2000-Jakobshavn Isbrae, Greenland speeds up. Another year of good snowcover, though not as deep as in 1999.
2001-Third IPCC Assessment Report.
2002-LarsenB Ice Shelf Breakup. Good snowpack with some very strong avalanches including from the east wall that spread out onto the terminus.
2003-Deadly European Heat Wave. This was the first of several very negative mass balance years.
2006-First year exceeding nine million acres burned in US by wildfires. Impact of continued mass losses is a thinner glacier, with a reduced slope at the terminus.
2007-Fourth IPCC report-Arctic Sea Ice falls below 4 million km2 for first time. The west side avalanche fans, on left now only areas of persistent accumulation, hence their slope expanding across glacier.
2008-Wilkins Ice Shelf Collapse. Good snowpack with heavy avalanching onto glacier.
2009-37% Increase in US Wind Power Capacity. Glacier retreat since 1984 exceeds 100 m. Field work occurred during a record heat wave.
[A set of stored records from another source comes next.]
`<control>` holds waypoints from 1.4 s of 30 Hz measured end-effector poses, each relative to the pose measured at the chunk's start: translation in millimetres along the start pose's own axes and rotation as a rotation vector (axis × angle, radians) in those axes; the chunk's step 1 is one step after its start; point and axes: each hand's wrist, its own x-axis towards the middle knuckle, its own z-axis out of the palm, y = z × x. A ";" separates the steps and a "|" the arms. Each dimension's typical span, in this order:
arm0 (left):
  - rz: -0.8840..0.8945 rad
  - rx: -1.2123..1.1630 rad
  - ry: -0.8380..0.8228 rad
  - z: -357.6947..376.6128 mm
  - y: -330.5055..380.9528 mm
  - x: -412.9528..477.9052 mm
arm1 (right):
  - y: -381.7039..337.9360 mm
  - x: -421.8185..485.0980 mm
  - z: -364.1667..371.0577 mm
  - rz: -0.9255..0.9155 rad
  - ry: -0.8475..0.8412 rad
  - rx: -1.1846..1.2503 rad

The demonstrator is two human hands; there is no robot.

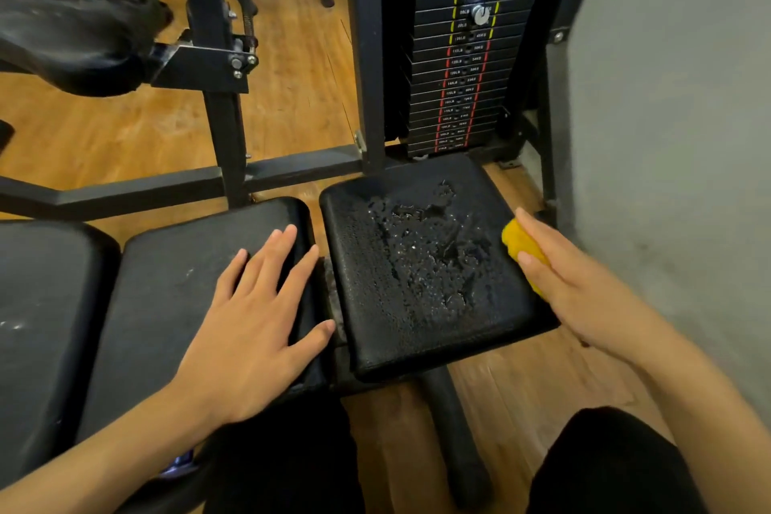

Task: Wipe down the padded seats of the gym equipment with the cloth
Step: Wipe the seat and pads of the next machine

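Yellow cloth [523, 248], bunched up, sits in the right hand [571, 288], whose fingers wrap over it and hold it at the right edge of a black padded seat [367, 271]. Whether the cloth actually touches the seat there is hard to tell. Beads and smears of liquid [425, 246] cover the middle of the seat's top. The left hand [258, 313] lies flat and open, fingers spread, on the neighbouring pad [175, 284] just left of the wet seat, its thumb reaching into the narrow gap between the two. Another dark pad [37, 305] lies further left. Behind the seat stands a weight stack [463, 67] with a pin in it, set in a black metal frame [363, 54]. Wooden floor [125, 129] runs beneath, and a grey wall [667, 138] rises on the right
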 end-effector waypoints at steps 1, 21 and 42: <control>-0.002 0.004 -0.004 -0.5 -0.2 0.1 | -1.0 27.4 0.3 0.011 -0.022 -0.047; -0.009 0.021 -0.047 -1.7 1.1 1.7 | 15.5 55.6 -2.4 -0.101 0.012 -0.009; 0.016 0.016 -0.060 -3.7 -3.6 2.5 | -73.9 193.7 13.1 -0.479 -0.263 -0.550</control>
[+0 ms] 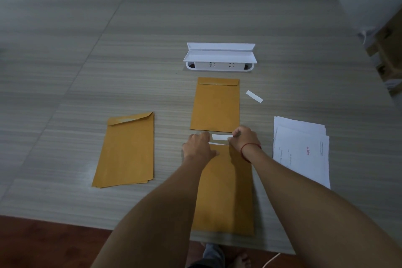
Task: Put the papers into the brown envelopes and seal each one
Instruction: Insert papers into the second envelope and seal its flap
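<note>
A brown envelope [226,191] lies lengthwise in front of me on the table. My left hand [199,148] presses flat on its upper left part. My right hand [243,139] pinches a white backing strip [220,137] at the envelope's flap end, and the strip is lifted off the flap. A second brown envelope [215,104] lies further back with its flap folded down. A small stack of brown envelopes [126,150] lies to the left, the top one's flap loose. A pile of white papers [302,150] lies to the right.
A white plastic socket box [219,59] with its lid up stands behind the envelopes. One loose white strip [254,96] lies right of the far envelope. Cardboard boxes [389,50] stand at the right edge. The table's front edge [65,223] is near me, with wooden floor below.
</note>
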A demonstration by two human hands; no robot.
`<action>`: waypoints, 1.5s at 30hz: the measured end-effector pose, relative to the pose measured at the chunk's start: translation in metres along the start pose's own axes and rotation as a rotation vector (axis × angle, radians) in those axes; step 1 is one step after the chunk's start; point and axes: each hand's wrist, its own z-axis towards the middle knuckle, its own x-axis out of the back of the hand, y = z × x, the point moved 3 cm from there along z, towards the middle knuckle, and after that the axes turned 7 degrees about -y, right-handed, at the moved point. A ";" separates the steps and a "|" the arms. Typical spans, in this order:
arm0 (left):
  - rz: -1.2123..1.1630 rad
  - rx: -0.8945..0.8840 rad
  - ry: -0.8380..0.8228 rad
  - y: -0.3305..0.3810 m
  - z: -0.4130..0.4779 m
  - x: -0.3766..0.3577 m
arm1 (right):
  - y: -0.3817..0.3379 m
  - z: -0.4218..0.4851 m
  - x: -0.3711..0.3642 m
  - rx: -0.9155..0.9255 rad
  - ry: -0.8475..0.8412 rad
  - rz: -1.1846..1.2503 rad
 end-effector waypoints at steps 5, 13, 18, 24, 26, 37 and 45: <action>-0.009 0.000 -0.007 0.001 0.001 0.000 | 0.005 -0.007 0.000 0.136 -0.019 -0.055; -0.023 0.019 -0.015 0.000 0.001 -0.001 | 0.028 0.000 0.031 -0.097 0.331 0.519; 0.042 0.003 -0.013 0.003 0.008 -0.004 | 0.017 0.020 0.046 -0.275 0.391 0.759; 0.095 0.010 -0.008 0.009 0.009 0.000 | 0.012 0.019 0.049 -0.282 0.305 0.668; 0.088 -0.007 -0.004 0.012 0.010 0.002 | 0.014 0.014 0.048 -0.261 0.302 0.576; 0.149 -0.243 0.057 0.008 -0.002 -0.016 | 0.022 -0.013 0.016 0.147 -0.130 -0.055; 0.163 -0.299 0.013 0.003 -0.006 -0.018 | 0.025 -0.019 0.014 0.154 -0.041 0.100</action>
This leads to an increased focus on heat wave impacts on the glaciers.
2010-Hottest year of record globally. The terminus slope continues to deflate during another year of negative balance.
2011-Global Wind Power capacity exceeds 200 GW. Deep snowpack remained through the summer leading to a signficant mass gain.
2013-Globally 45 Billion dollar weather disasters including 18 flooding events. Extensive summer melt led to snowpack loss and firn exposure from 2011 and 2012.
2014- Global Solar and Wind Power Capacity exceeds 500 GW. Marine Heatwave the Blob in Pacific Ocean. The summer of 2014 was the warmest we had experienced, which led to rapid snowpack removal in late summer.
2015-Paris Agreement-Over 10 million acres burned in US by wildfires. The winter was poor and the summer hot leading to no retained snowpack even in avalanche fans and the formation of a new lake at the terminus.
2018- Solar and Wind Energy installed capacity both exceed 500 GW. Retreat since 1984 exceeds 200 m. No snowpack retention except in avalanche fans.
2019-Global Electric car sales exceed 2.2 million units. Only 14% of the glacier retained snowpack by summer’s end.
2020- Thirty tropical storms in North Atlantic. The lake expanded substantially with a concave stagnant terminus exposed on its margin.
2021- Over 40 Billion dollar weather disasters in last two years in US. A climax avalanche event in February led to deep snowpack on the glacier. An early season heat wave melted off all snow except in the large avalanche fans.
2022- We will be back in the field for year 39 looking at snowpack depth, melt rate and extent across the glacier.